RECORDED INFORMATION Block Start

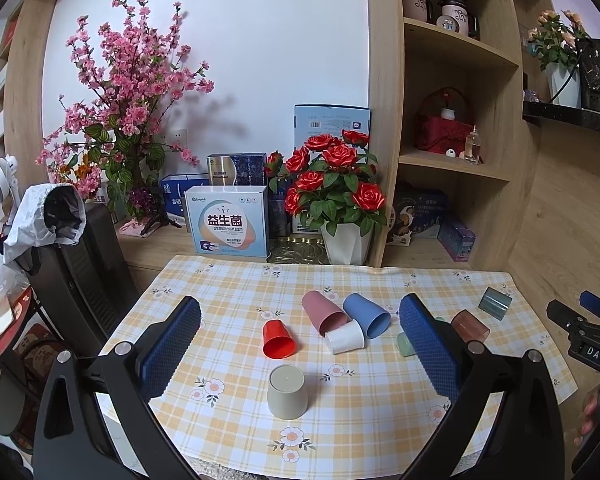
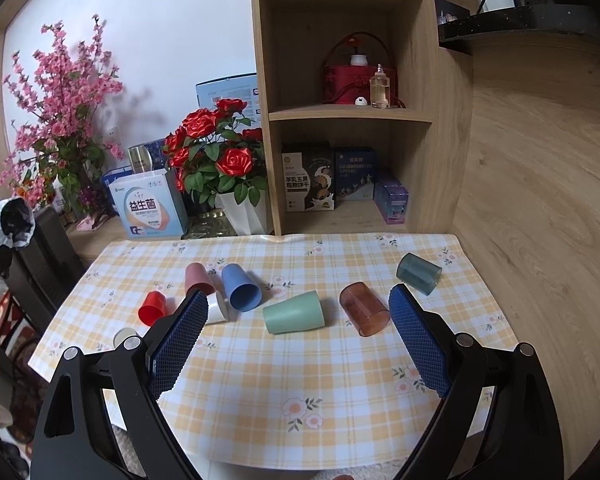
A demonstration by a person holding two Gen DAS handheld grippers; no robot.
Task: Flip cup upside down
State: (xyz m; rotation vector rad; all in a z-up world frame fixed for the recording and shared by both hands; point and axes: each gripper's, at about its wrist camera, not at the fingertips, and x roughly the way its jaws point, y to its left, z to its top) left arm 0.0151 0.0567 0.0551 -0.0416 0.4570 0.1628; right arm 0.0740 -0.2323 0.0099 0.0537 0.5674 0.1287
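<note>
Both tongs, left tongs (image 1: pixel 300 340) and right tongs (image 2: pixel 296 328), gape above checkered tablecloth (image 2: pixel 300 380) beside wooden shelves (image 2: pixel 340 112).

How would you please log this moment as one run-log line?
left claw: open, empty | right claw: open, empty | beige cup: upside down | red cup: on side

A white wall (image 1: pixel 240 40) rises behind the table's far edge, framed in light wood. A wooden shelf unit (image 2: pixel 340 120) stands at the far right corner, beside a wood-grain panel (image 2: pixel 540 160).
</note>
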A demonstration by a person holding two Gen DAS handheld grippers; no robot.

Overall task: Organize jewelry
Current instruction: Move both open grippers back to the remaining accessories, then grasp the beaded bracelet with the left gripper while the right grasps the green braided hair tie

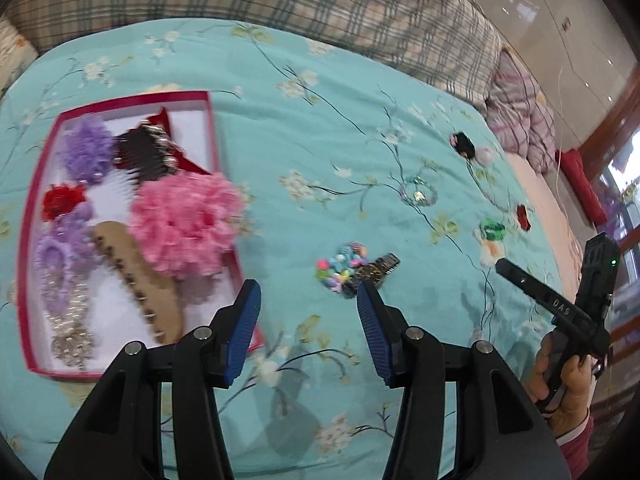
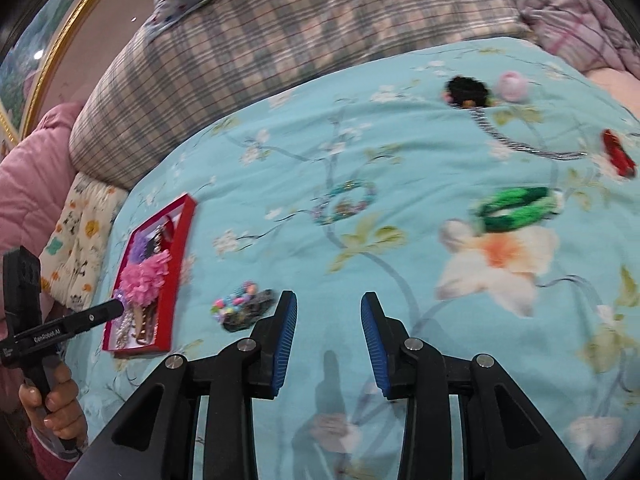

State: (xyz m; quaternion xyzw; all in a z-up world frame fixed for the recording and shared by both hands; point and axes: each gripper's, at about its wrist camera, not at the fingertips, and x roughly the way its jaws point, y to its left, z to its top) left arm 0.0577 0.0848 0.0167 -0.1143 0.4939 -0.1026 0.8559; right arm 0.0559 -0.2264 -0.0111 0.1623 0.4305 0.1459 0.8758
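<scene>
A red-rimmed box lies on the turquoise floral bedspread, holding a pink flower clip, purple flowers, a tan claw clip and pearls. My left gripper hovers open and empty just right of the box. Beyond its right finger lie a pastel bead bracelet and a dark clip. In the right wrist view my right gripper is open and empty over bare bedspread, with the bead bracelet to its left and a green scrunchie farther up on the right.
Loose pieces lie farther off: a beaded ring, a black hair tie, a pink ball, a silver chain, a red clip. A plaid bolster lines the far edge. Hands hold both grippers.
</scene>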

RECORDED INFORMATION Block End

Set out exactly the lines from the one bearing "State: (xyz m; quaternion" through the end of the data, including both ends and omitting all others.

State: (xyz m; quaternion xyzw; all in a z-up world frame fixed for the recording and shared by both hands; point and axes: each gripper's, at about its wrist camera, not at the fingertips, and x roughly the way its jaws point, y to its left, z to its top) left arm 0.0577 0.0848 0.0167 -0.1143 0.4939 -0.1026 0.8559; right arm 0.0559 -0.2264 -0.0111 0.1623 0.4305 0.1459 0.8758
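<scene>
A red-rimmed box lies on the turquoise floral bedspread, holding a pink flower clip, purple flowers, a tan claw clip and pearls. My left gripper hovers open and empty just right of the box. Beyond its right finger lie a pastel bead bracelet and a dark clip. In the right wrist view my right gripper is open and empty over bare bedspread, with the bead bracelet to its left and a green scrunchie farther up on the right.
Loose pieces lie farther off: a beaded ring, a black hair tie, a pink ball, a silver chain, a red clip. A plaid bolster lines the far edge. Hands hold both grippers.
</scene>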

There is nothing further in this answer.